* [What you need to do] Print every entry exactly as written and exclude all images.

* [Records for the exercise]
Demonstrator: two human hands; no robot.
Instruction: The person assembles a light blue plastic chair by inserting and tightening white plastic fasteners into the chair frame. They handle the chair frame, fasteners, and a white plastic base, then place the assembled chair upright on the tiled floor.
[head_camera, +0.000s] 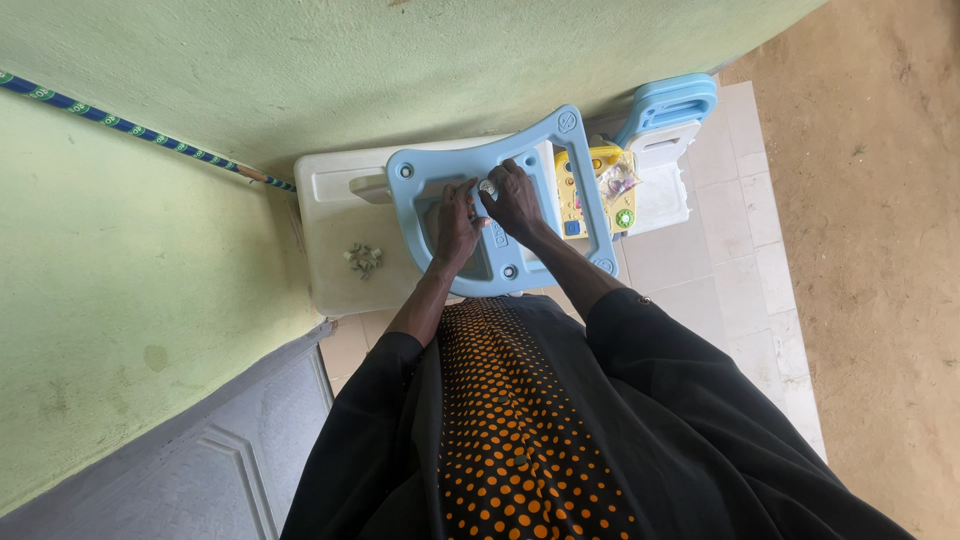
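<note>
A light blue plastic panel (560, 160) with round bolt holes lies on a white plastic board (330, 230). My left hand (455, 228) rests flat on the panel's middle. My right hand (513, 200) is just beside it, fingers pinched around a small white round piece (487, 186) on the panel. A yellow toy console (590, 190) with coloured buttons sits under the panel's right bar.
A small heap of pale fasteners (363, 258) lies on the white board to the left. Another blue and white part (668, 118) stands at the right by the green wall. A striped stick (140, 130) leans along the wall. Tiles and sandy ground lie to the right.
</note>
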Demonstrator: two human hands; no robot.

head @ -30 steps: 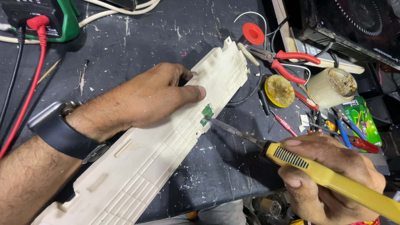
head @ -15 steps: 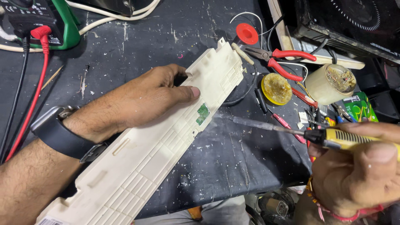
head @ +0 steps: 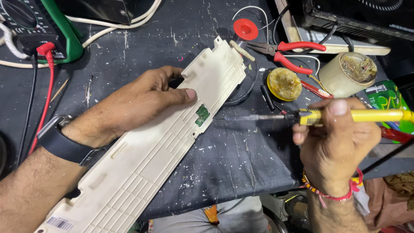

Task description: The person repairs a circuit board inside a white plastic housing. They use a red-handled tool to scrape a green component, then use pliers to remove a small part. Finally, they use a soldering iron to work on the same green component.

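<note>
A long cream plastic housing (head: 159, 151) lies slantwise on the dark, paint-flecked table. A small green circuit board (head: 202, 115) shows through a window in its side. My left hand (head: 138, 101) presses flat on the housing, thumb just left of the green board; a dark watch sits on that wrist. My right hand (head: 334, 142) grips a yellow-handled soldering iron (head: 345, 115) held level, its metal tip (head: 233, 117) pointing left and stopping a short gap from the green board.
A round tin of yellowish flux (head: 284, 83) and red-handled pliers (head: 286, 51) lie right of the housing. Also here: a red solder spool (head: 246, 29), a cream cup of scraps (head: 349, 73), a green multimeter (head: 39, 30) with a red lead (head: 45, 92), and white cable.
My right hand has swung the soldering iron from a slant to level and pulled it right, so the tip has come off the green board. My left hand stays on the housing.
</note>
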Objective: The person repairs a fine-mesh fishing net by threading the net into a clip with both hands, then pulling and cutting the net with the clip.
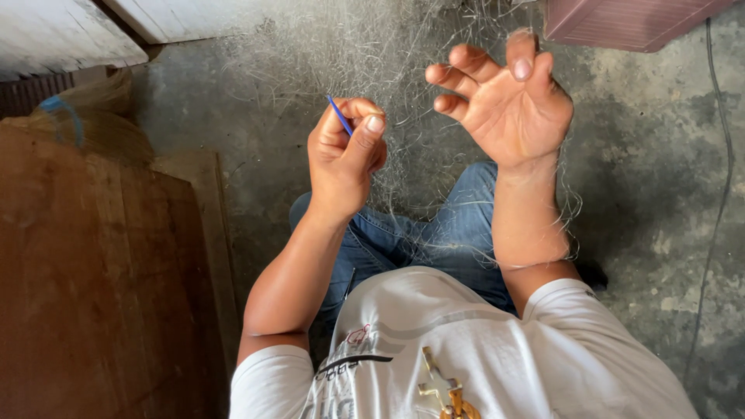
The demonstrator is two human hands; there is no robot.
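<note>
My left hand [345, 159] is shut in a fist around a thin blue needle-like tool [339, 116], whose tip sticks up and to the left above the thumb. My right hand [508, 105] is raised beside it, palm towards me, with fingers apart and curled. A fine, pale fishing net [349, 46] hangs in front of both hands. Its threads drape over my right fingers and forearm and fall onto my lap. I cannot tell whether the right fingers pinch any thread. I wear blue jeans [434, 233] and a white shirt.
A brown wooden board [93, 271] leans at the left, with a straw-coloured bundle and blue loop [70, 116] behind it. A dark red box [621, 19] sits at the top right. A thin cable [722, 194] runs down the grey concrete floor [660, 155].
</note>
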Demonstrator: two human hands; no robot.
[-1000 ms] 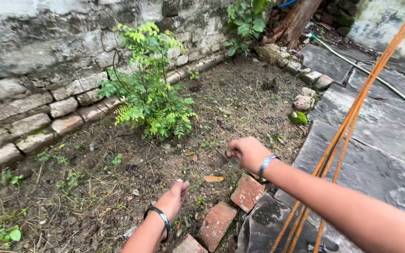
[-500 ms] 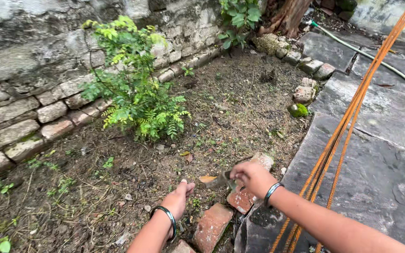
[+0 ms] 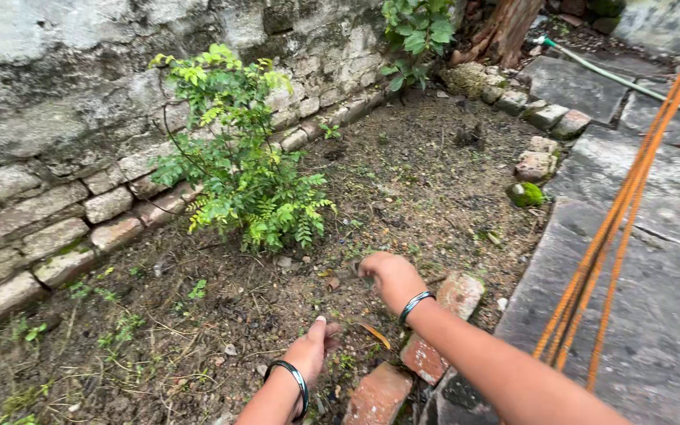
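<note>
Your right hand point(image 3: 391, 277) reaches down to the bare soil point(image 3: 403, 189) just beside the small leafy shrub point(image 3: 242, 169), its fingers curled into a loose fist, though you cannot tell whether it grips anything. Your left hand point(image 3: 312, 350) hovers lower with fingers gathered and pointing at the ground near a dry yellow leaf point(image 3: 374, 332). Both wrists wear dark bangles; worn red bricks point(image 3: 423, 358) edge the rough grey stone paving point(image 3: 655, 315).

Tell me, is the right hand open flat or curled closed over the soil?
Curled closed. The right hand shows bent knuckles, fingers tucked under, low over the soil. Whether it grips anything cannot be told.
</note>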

* [Reply]
Demonstrator: two human hands; no robot.
Instruction: The person assembles a light blue plastic chair by inserting and tightening white plastic fasteners into the chair frame. They handle the chair frame, fasteners, and a white plastic base, then place the assembled chair upright on the tiled floor.
[head_camera, +0.000s] 
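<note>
A light blue plastic panel (560, 160) with round bolt holes lies on a white plastic board (330, 230). My left hand (455, 228) rests flat on the panel's middle. My right hand (513, 200) is just beside it, fingers pinched around a small white round piece (487, 186) on the panel. A yellow toy console (590, 190) with coloured buttons sits under the panel's right bar.
A small heap of pale fasteners (363, 258) lies on the white board to the left. Another blue and white part (668, 118) stands at the right by the green wall. A striped stick (140, 130) leans along the wall. Tiles and sandy ground lie to the right.
</note>
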Demonstrator: two human hands; no robot.

head @ -30 steps: 
head @ -15 steps: 
head @ +0 steps: 

Task description: The person repairs a circuit board inside a white plastic housing. They use a red-handled tool to scrape a green component, then use pliers to remove a small part. Finally, they use a soldering iron to work on the same green component.

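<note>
A long cream plastic housing (head: 159, 151) lies slantwise on the dark, paint-flecked table. A small green circuit board (head: 202, 115) shows through a window in its side. My left hand (head: 138, 101) presses flat on the housing, thumb just left of the green board; a dark watch sits on that wrist. My right hand (head: 334, 142) grips a yellow-handled soldering iron (head: 345, 115) held level, its metal tip (head: 233, 117) pointing left and stopping a short gap from the green board.
A round tin of yellowish flux (head: 284, 83) and red-handled pliers (head: 286, 51) lie right of the housing. Also here: a red solder spool (head: 246, 29), a cream cup of scraps (head: 349, 73), a green multimeter (head: 39, 30) with a red lead (head: 45, 92), and white cable.
My right hand has swung the soldering iron from a slant to level and pulled it right, so the tip has come off the green board. My left hand stays on the housing.
</note>
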Objective: The person repairs a fine-mesh fishing net by threading the net into a clip with both hands, then pulling and cutting the net with the clip.
The demonstrator is two human hands; there is no robot.
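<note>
My left hand [345, 159] is shut in a fist around a thin blue needle-like tool [339, 116], whose tip sticks up and to the left above the thumb. My right hand [508, 105] is raised beside it, palm towards me, with fingers apart and curled. A fine, pale fishing net [349, 46] hangs in front of both hands. Its threads drape over my right fingers and forearm and fall onto my lap. I cannot tell whether the right fingers pinch any thread. I wear blue jeans [434, 233] and a white shirt.
A brown wooden board [93, 271] leans at the left, with a straw-coloured bundle and blue loop [70, 116] behind it. A dark red box [621, 19] sits at the top right. A thin cable [722, 194] runs down the grey concrete floor [660, 155].
</note>
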Demonstrator: two human hands; no robot.
[-1000 ms] 
[-500 ms] 
[+0 ms] 
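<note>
Your right hand point(image 3: 391, 277) reaches down to the bare soil point(image 3: 403, 189) just beside the small leafy shrub point(image 3: 242, 169), its fingers curled into a loose fist, though you cannot tell whether it grips anything. Your left hand point(image 3: 312, 350) hovers lower with fingers gathered and pointing at the ground near a dry yellow leaf point(image 3: 374, 332). Both wrists wear dark bangles; worn red bricks point(image 3: 423, 358) edge the rough grey stone paving point(image 3: 655, 315).

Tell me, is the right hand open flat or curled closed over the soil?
Curled closed. The right hand shows bent knuckles, fingers tucked under, low over the soil. Whether it grips anything cannot be told.
</note>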

The response above is complete.